16.9 Successors All obligations of the Company under the Plan with respect to Awards shall be binding on any successor to the Company, whether the existence of such successor is the result of a direct or indirect purchase, merger, consolidation, or otherwise, of all or substantially all the business and/or assets of the Company.
16.10 Severability. If any provision of the Plan or any Award is determined to be invalid, illegal or unenforceable in any jurisdiction, or as to any person, or would disqualify the Plan or any Award under any law deemed applicable by the Committee, such provision shall be construed or deemed amended to conform to applicable laws, or, if it cannot be so construed or deemed amended without, in the Committee’s determination, materially altering the intent of the Plan or the Award, such provision shall be stricken as to such jurisdiction, person or Award, and the remainder of the Plan and any such Award shall remain in full force and effect.
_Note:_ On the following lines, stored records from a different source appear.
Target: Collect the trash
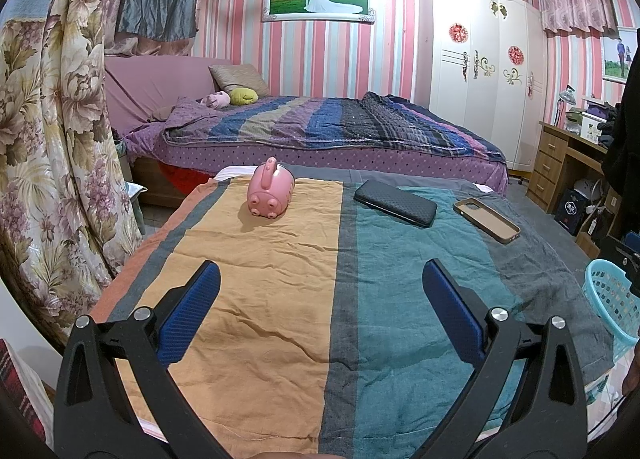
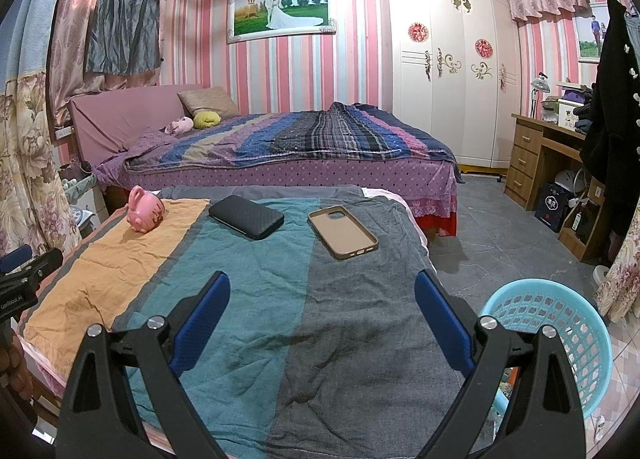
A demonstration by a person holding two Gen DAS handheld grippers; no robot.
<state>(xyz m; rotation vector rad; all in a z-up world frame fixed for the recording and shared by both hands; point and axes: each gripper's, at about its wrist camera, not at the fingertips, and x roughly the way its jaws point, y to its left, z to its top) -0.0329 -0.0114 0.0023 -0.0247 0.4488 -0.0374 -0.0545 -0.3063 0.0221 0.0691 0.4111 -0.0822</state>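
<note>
Striped cloth [image 2: 248, 299] covers the table in front of me, bands of orange, teal and grey, wrinkled but lying flat; it serves as the work surface. Beside its right edge, down on the floor, stands the turquoise basket [image 2: 560, 323], open-topped and within reach of my right side, so I judge it is where the trash goes. On the cloth's far end sit three things in a row, apart from each other: the black phone [image 2: 246, 217] on the teal band, the tan phone case [image 2: 343, 233] lying hollow side up on the grey, and the pink pig toy [image 1: 270, 189] tipped on its side on the orange. Which of these counts as trash I cannot tell; the empty case is my guess. My left gripper [image 1: 320, 299] hovers over the orange and teal, jaws spread wide, holding nothing. My right gripper [image 2: 322, 303] hovers over teal and grey, likewise spread and empty.
</note>
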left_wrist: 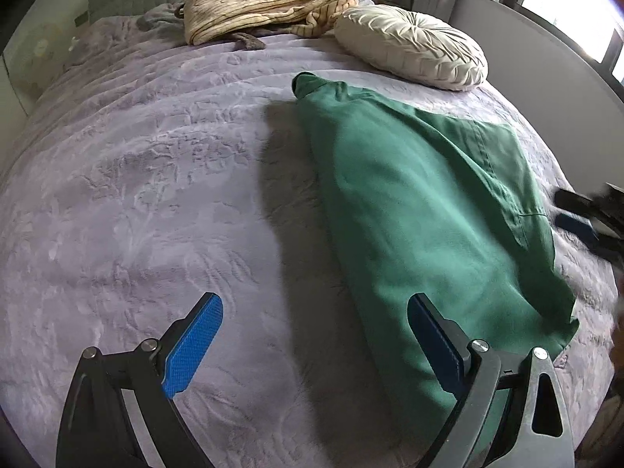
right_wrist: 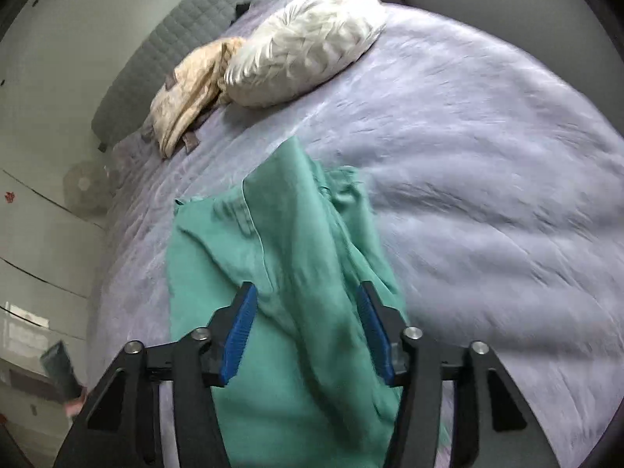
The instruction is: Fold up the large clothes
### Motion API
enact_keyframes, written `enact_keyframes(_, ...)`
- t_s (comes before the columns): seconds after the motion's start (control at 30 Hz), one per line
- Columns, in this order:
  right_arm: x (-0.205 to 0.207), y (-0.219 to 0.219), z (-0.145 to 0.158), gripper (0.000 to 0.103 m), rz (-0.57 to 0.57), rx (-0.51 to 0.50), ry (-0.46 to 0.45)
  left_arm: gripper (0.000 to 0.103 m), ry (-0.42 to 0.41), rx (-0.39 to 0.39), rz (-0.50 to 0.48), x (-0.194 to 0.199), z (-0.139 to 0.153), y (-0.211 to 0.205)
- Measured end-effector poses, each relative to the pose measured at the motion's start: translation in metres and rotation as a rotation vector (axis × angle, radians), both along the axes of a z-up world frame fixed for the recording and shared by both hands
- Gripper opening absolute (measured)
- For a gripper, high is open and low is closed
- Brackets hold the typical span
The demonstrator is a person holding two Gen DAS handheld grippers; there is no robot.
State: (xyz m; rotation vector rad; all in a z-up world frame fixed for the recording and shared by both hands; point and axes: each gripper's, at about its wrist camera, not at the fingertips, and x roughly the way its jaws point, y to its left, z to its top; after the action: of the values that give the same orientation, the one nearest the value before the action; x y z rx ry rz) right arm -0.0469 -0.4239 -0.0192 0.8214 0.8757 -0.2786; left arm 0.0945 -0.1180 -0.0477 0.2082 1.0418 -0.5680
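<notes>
Currently the green garment [left_wrist: 421, 202] lies folded lengthwise into a long strip on the lilac bedspread [left_wrist: 148, 179], its narrow end pointing toward the round cushion [left_wrist: 413, 45] and the striped cloth [left_wrist: 261, 6] near the headboard.

Your left gripper [left_wrist: 316, 343] stands wide and empty; its right pad hangs above the garment's near edge, its left pad above bare bedspread. Your right gripper [right_wrist: 308, 331] stands partly apart, straddling a raised ridge of green fabric. The pads do not appear to press on it, so count nothing as held.

Risks, as judgement:
- If you close the right jaws on that ridge alone, you may catch only the top layer, and the strip would peel apart on lifting.
- Plush bedspread could get pinched along with the cloth if you come in too low.
- A cross fold toward the cushion could land askew, since the far end is narrower than the near end.

Hard to read: the right wrist view is smeared by motion, so layer edges are uncertain. The garment's near hem is cut off behind both grippers. What kind of garment it is cannot be told.
</notes>
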Motion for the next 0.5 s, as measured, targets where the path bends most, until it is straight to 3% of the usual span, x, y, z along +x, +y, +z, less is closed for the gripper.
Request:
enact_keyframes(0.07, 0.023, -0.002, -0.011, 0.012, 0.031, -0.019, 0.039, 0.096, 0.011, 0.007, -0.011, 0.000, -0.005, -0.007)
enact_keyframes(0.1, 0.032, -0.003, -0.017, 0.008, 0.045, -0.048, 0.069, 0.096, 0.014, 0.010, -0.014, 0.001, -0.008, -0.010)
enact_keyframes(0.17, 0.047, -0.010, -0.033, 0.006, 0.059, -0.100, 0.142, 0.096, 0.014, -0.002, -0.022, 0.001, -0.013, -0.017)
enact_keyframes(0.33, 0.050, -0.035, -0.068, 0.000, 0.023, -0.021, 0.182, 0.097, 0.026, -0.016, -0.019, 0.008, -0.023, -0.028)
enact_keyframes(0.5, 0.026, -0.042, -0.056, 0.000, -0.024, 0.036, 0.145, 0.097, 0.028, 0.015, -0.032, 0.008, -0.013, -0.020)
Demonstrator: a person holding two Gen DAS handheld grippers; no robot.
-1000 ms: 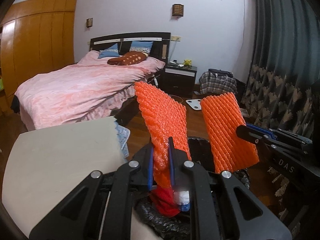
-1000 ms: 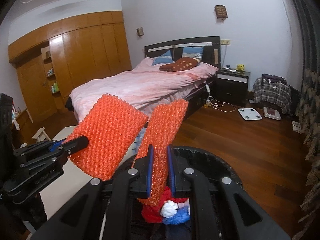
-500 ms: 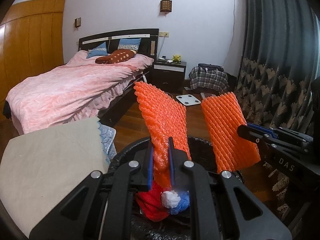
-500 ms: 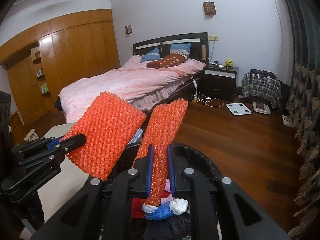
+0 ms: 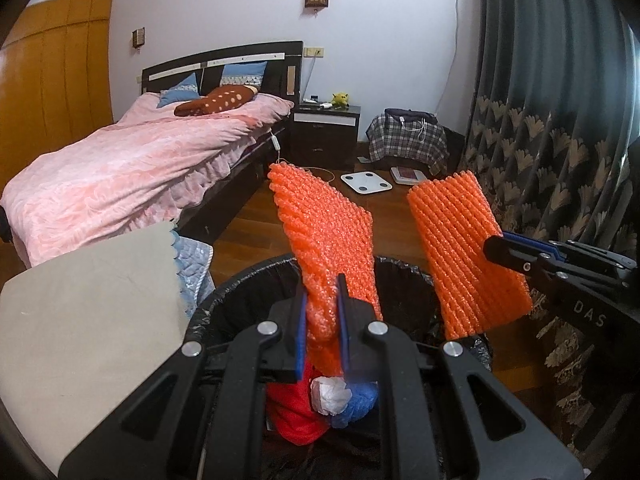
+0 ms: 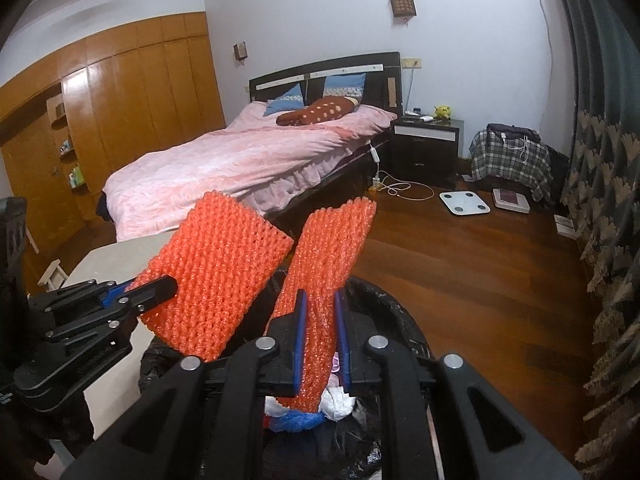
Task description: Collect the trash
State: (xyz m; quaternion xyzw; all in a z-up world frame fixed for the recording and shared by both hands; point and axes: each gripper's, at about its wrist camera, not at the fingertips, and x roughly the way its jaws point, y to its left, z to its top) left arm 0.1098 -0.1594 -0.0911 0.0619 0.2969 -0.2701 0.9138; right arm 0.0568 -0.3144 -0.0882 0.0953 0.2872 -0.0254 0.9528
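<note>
2 orange foam nets hang over a black-lined trash bin in a bedroom. The left gripper has its jaws closed on the first foam net, while the right gripper clamps the second foam net; each net's lower end dips toward the bin's mouth. Inside the bin lie red, white and blue scraps. A beige table stands just beside the bin, with a pink-covered bed and a white scale on the wood floor beyond.
</note>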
16.11 Choice of Law. The Plan, all Awards granted thereunder and all determinations made and actions taken pursuant thereto, to the extent not otherwise governed by the laws of the United States, shall be governed by and construed in accordance with the laws of the State of Delaware, without reference to the principles of conflict of laws thereof, except as otherwise expressly provided in an applicable Notice of Terms.
16.12 Acknowledgment. Notwithstanding anything in the Plan or any Notice of Terms to the contrary, nothing in the Plan or in a Notice of Terms prevents a Participant form providing, without prior notice to the Company, information to governmental authorities regarding possible legal violations or otherwise testifying or participating in any investigation or proceeding by any governmental authorities regarding possible legal violations, and for purpose of clarity, a Participant is not prohibited from providing information voluntarily to the Securities and Exchange Commission pursuant to Section 21F of the Exchange Act.